ASSIGNED TASK: Using "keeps" as the search string, find the matching lines below and copy them.

DATA BLOCK:
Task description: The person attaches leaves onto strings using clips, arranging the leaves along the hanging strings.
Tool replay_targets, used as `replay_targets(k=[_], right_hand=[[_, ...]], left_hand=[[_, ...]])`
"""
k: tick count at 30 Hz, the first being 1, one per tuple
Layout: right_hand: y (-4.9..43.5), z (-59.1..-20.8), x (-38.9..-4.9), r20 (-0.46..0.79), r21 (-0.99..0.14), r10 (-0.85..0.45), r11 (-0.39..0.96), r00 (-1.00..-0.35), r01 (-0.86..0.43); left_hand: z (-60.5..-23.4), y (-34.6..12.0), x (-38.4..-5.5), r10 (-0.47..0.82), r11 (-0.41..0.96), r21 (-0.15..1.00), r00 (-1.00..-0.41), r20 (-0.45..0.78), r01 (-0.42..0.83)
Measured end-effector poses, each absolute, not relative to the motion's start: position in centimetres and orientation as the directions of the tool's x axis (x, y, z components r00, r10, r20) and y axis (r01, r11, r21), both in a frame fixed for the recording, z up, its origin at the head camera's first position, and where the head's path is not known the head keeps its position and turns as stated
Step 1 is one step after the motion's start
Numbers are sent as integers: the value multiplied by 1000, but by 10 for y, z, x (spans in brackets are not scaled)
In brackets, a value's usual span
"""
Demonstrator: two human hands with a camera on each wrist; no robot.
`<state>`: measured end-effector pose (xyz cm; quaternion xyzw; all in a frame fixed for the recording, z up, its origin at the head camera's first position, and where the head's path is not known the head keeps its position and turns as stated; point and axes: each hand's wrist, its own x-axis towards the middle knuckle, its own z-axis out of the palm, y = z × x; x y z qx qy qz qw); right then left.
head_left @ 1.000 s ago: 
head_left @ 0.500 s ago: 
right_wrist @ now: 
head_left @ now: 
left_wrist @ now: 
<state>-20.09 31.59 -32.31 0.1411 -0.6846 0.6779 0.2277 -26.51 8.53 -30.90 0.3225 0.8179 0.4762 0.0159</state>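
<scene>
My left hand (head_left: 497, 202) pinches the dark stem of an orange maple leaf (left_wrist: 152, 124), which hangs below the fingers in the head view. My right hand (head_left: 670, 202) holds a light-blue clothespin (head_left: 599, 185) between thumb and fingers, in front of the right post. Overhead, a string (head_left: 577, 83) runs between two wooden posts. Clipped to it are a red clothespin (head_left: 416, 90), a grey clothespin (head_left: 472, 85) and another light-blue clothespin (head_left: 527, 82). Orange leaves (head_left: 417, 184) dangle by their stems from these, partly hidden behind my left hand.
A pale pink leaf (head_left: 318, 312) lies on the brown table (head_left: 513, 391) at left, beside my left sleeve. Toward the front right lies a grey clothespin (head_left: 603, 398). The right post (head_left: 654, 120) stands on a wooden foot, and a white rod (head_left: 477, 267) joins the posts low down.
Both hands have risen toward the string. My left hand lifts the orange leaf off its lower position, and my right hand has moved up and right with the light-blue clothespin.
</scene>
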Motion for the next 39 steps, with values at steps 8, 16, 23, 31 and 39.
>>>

TASK RESPONSE:
Measured end-effector poses, each absolute, not relative to the motion's start: position in centimetres and orientation as the directions of the tool's x axis (x, y, z components r00, r10, r20) and y axis (r01, r11, r21), both in a frame fixed for the recording, z up, its origin at the head camera's first position, and where the head's path is not known the head keeps its position and turns as stated
`<state>`: measured end-effector pose (xyz cm; quaternion xyzw; all in a frame fixed for the recording, z up, its origin at the head camera's first position, and where the head's path is not known the head keeps its position and turns as stated; point and axes: each hand's wrist, its own x-axis towards the middle knuckle, its own z-axis out of the palm, y = z × x; x y z qx qy qz qw); right then left.

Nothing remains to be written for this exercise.